I was 15 when the Russians launched the first satellite in 1957; a spindly little aluminum ball that did nothing but whirl around the Earth and beep. At night we strained our eyes to catch a glimpse of this tiny moving dot in the sky.

The first feeble efforts of the U.S. to launch a satellite were almost comical; one Redstone rocket after another crashed and burned on the launch pad. Rocket scientist Werner Von Braun became that contradiction in terms: a good Nazi. We desperately needed the knowledge he and his German rocket scientist pals had gained building the buzz bombs fired at London during World War II.

As a product of the first TV generation, I was raised on Captain Video, Tom Corbett Space Cadet and Flash Gordon. I loved airplanes and wanted to be a jet pilot, but bad eyesight ended that dream.

Like millions of kids my age, I got caught up in President Kennedy’s challenge to beat the Soviets to the moon. I took every science and math course I could get in high school anticipating becoming an aeronautical engineer. After two years of college engineering, I crashed and burned just like our early space launches and switched to liberal arts.

Alas, the country would have to put a man on the moon without my questionable math and science skills.

I vividly remember that July day in 1969 when Neil Armstrong set foot on the moon.

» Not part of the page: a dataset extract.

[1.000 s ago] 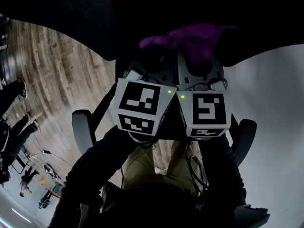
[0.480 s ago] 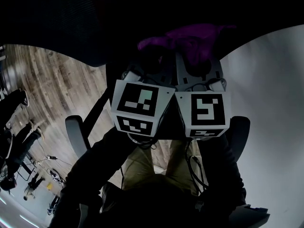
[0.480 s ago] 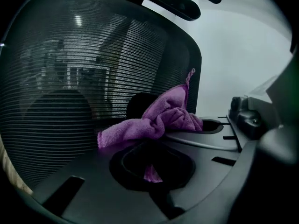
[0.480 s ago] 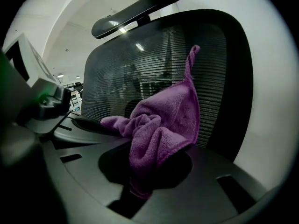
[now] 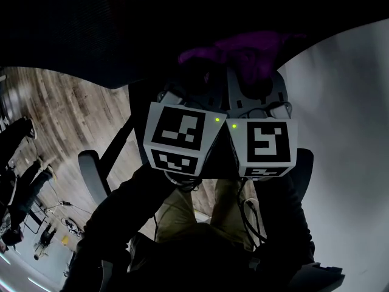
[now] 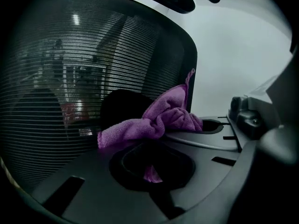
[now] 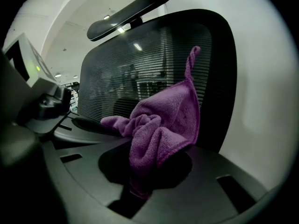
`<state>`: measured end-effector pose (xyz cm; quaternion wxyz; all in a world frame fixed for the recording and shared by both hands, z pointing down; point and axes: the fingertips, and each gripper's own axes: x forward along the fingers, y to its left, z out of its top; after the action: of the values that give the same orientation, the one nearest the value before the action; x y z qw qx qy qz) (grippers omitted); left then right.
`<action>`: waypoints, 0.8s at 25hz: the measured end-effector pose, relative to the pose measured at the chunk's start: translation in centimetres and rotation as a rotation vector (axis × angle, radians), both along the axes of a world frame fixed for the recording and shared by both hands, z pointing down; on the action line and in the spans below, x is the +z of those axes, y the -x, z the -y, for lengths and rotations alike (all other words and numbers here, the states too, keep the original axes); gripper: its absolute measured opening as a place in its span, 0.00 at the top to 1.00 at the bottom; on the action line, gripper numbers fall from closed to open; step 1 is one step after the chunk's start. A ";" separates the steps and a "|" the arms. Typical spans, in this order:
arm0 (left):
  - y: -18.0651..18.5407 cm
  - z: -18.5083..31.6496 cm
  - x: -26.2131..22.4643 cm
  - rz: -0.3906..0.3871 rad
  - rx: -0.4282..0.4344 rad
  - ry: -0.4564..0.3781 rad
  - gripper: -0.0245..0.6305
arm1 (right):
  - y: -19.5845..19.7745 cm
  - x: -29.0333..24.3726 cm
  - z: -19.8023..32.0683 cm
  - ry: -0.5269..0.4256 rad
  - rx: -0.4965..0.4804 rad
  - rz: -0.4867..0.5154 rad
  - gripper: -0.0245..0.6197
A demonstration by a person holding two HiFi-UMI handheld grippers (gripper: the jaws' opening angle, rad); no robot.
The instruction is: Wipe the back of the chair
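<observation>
We hold the purple cloth (image 7: 163, 120) with both grippers at once. Our right gripper (image 7: 140, 183) has its jaws closed on a fold of it, and the bulk is bunched just above and ahead of those jaws. Our left gripper (image 6: 152, 171) also has its jaws drawn together on a tail of the same cloth, and the rest trails off to the right of them, toward the other gripper. The two grippers sit side by side, all but touching. We judge this is so the cloth forms one broad pad stretched between them.

Straight ahead of both pairs of jaws stands the mesh chair back (image 6: 70, 78). The cloth lies against it or just short of it; we cannot tell whether it actually presses on the mesh. One corner of the cloth sticks up ahead of the right jaws, near the dark frame of the back.

Nothing stands between the jaws and the mesh. The headrest (image 7: 131, 8) hangs above and beyond the jaws, and we judge it will limit any upward stroke. A pale wall (image 7: 266, 101) lies to the right of the right jaws. An armrest (image 5: 91, 175) and the wooden floor (image 5: 61, 114) lie behind and below the jaws on the left.
</observation>
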<state>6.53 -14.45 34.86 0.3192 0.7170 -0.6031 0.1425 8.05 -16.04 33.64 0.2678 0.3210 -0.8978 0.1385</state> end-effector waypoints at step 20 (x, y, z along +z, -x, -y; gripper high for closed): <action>-7.7 2.9 1.9 -0.002 0.052 -0.017 0.97 | -7.8 1.9 2.7 -0.016 0.046 -0.006 0.86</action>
<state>14.26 -17.31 36.78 0.3096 0.7354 -0.5851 0.1450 15.84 -18.75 35.53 0.2646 0.3442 -0.8905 0.1364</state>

My sole connection to the event was a family member who worked on the moon-lander. He took understandable pride in his contribution to the space program, but whenever his chest swelled, recalling the object he had designed that sat on the moon’s surface, his equally brilliant daughter was quick to remind him that she also had a claim to space fame, having built a portion of the Mars rover which sits contentedly on the red planet!

All of this was brought to mind by a recent article in the New York Times regarding what are now considered to be historical artifacts left on the moon. Archaeologists who normally spend their time digging for ancient pottery shards in the Middle East have become concerned that any future visitors to the moon may not pay due respect to the trash our Apollo astronauts left behind.

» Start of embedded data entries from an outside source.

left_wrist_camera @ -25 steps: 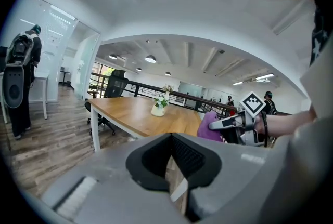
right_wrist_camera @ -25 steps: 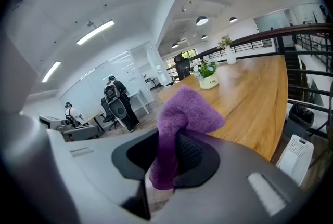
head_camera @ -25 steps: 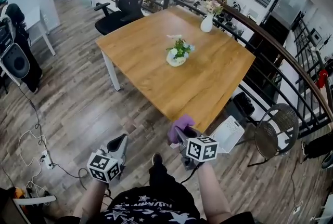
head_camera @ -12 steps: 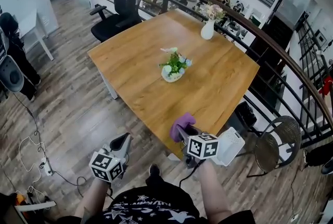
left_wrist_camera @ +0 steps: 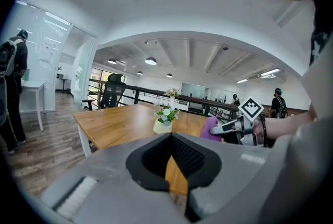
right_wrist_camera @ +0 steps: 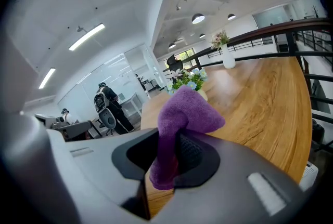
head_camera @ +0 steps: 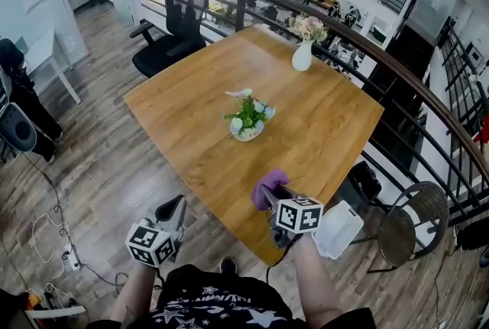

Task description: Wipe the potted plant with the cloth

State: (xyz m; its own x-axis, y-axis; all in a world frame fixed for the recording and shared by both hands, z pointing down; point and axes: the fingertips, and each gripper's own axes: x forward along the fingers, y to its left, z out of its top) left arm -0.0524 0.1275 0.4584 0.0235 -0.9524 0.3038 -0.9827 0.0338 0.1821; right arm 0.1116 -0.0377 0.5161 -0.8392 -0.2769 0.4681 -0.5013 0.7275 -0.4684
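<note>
While the left gripper (head_camera: 178, 204) is clenched empty, the right gripper (head_camera: 273, 198) grasps the purple cloth (head_camera: 266, 184) — jaws tight.

The right gripper (right_wrist_camera: 169, 161) has its 2 jaws closed on a purple cloth (right_wrist_camera: 187, 109), which bunches up above them. Just behind the cloth a potted plant (right_wrist_camera: 186, 79) stands on the wooden table (right_wrist_camera: 260, 101). 1 white vase (right_wrist_camera: 228, 60) of flowers stands farther back, near the dark railing (right_wrist_camera: 291, 27).
</note>
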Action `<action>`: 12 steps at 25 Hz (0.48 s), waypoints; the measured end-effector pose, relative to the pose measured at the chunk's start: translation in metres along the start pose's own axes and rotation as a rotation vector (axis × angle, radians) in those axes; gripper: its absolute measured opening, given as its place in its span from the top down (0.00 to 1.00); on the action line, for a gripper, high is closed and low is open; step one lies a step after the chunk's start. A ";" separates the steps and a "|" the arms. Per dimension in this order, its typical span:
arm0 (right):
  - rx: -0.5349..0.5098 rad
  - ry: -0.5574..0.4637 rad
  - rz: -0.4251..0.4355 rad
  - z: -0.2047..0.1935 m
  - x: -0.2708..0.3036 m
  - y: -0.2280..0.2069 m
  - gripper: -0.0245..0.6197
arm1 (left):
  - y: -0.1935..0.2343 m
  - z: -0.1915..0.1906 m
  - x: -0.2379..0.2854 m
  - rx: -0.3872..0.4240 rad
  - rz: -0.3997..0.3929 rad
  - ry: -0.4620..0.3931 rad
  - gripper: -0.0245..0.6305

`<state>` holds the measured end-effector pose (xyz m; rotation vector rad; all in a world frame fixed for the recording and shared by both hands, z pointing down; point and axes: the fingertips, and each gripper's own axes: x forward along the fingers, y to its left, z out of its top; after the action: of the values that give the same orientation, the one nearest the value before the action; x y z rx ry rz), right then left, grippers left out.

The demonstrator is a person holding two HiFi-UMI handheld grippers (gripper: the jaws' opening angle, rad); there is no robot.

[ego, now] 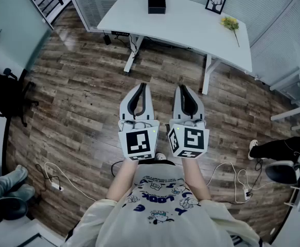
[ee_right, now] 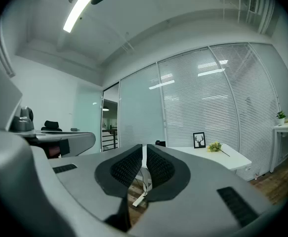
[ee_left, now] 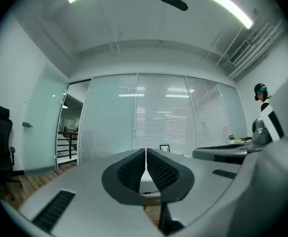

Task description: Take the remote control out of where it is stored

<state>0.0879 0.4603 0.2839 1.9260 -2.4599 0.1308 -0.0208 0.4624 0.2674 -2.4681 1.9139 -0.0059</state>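
A: As I look down, my left gripper [ego: 141, 86] and right gripper [ego: 183, 87] sit side by side over the wood floor [ego: 72, 107]. Both are held level and point at the white bench [ego: 191, 27].
B: Are they open?
A: No. The left jaws are pressed together with nothing in them. The right jaws are together too, and empty.
B: Where is the remote?
A: I cannot tell. No view shows it. On the bench I see a black box [ego: 156, 2] at the far edge, a small picture [ego: 216, 2] and some yellow flowers [ego: 230, 23]. The bench is well away from both grippers.
B: Anything else?
A: A black chair [ego: 5, 91] stands at the left.
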 end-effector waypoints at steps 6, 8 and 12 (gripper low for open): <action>0.001 0.002 -0.004 -0.003 0.006 -0.004 0.89 | -0.001 -0.003 0.007 0.001 -0.006 0.001 0.93; 0.003 0.005 -0.005 -0.003 0.008 -0.004 0.89 | 0.000 -0.003 0.009 -0.001 -0.007 0.001 0.93; 0.012 0.010 -0.003 -0.006 0.013 -0.001 0.89 | 0.005 -0.006 0.012 -0.003 -0.007 0.005 0.93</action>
<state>0.0852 0.4476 0.2906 1.9281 -2.4558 0.1545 -0.0227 0.4494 0.2731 -2.4791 1.9085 -0.0087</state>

In addition to 26 international teams preparing to compete for the Google Lunar X prize by being the first to reach Tranquility Base — the site first explored by Armstrong and Aldrin — the Russians, Indians and Chinese are planning to put robotic landers on the moon. The Outer Space Treaty, signed by 100 nations, precludes claims to sovereignty over any portion of the moon, but does not restrict future visitors from disturbing what archaeologists now consider historically sacred ground.

The National Park Service has turned down a request to designate such moon sites as national historic landmarks, but California, New Mexico and Texas have prepared lists of items on the moon manufactured in whole or in part within their state boundaries.

In response, NASA has prepared a catalog of all such artifacts, recommending that future visitors to the lunar surface remain a minimum of 75 to 225 meters away from Apollo landing and exploration sites. NASA has also issued guidelines for the approach paths of future vehicles, which will limit the likelihood that rocket vapors might disturb these lunar sites.

While these are only recommendations with no international legal standing, it is hoped that the United Nations will add these locations to its list of World Heritage sites. Hopefully, this will eliminate the chance that the footprints left by Neil Armstrong’s size 17 space clodhoppers or Alan Shepard’s golf divots might be lost to posterity.